◆ HOW TO COMPLETE THIS TASK ◆
Every line from the beginning of the records below up to the one holding "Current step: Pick" should be quoted exactly; leave out the rest.

=== Section Start ===

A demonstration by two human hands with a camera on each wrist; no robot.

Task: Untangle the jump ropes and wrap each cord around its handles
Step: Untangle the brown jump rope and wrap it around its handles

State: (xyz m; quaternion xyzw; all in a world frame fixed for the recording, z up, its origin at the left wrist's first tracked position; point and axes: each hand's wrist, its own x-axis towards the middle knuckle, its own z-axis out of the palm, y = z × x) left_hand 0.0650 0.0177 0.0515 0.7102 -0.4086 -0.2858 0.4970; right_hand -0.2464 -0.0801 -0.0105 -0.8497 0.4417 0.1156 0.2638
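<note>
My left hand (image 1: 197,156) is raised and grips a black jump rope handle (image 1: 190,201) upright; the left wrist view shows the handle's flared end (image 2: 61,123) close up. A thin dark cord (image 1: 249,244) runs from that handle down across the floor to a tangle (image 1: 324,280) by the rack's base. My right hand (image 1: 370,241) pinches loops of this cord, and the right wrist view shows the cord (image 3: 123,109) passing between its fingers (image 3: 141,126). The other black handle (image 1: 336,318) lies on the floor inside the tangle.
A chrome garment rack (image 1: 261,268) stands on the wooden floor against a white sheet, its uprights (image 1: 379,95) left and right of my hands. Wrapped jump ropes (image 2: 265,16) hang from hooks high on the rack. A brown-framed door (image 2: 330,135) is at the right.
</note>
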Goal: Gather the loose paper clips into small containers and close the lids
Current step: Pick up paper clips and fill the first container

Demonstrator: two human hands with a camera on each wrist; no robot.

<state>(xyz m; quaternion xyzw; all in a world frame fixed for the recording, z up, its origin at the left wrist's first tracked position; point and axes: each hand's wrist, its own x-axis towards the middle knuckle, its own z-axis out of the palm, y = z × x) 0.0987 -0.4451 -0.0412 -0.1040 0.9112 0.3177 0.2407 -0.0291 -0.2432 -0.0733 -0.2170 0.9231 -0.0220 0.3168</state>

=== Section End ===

◆ OUTPUT OF THE EXERCISE ◆
A demonstration by two human hands with a camera on each wrist; no robot.

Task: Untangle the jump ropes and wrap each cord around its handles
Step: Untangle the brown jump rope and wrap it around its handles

State: (xyz m; quaternion xyzw; all in a world frame fixed for the recording, z up, its origin at the left wrist's first tracked position; point and axes: each hand's wrist, its own x-axis towards the middle knuckle, its own z-axis out of the palm, y = z × x) left_hand 0.0650 0.0177 0.0515 0.7102 -0.4086 -0.2858 0.4970; right_hand -0.2464 -0.0801 -0.0105 -0.8497 0.4417 0.1156 0.2638
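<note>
My left hand (image 1: 197,156) is raised and grips a black jump rope handle (image 1: 190,201) upright; the left wrist view shows the handle's flared end (image 2: 61,123) close up. A thin dark cord (image 1: 249,244) runs from that handle down across the floor to a tangle (image 1: 324,280) by the rack's base. My right hand (image 1: 370,241) pinches loops of this cord, and the right wrist view shows the cord (image 3: 123,109) passing between its fingers (image 3: 141,126). The other black handle (image 1: 336,318) lies on the floor inside the tangle.
A chrome garment rack (image 1: 261,268) stands on the wooden floor against a white sheet, its uprights (image 1: 379,95) left and right of my hands. Wrapped jump ropes (image 2: 265,16) hang from hooks high on the rack. A brown-framed door (image 2: 330,135) is at the right.
</note>
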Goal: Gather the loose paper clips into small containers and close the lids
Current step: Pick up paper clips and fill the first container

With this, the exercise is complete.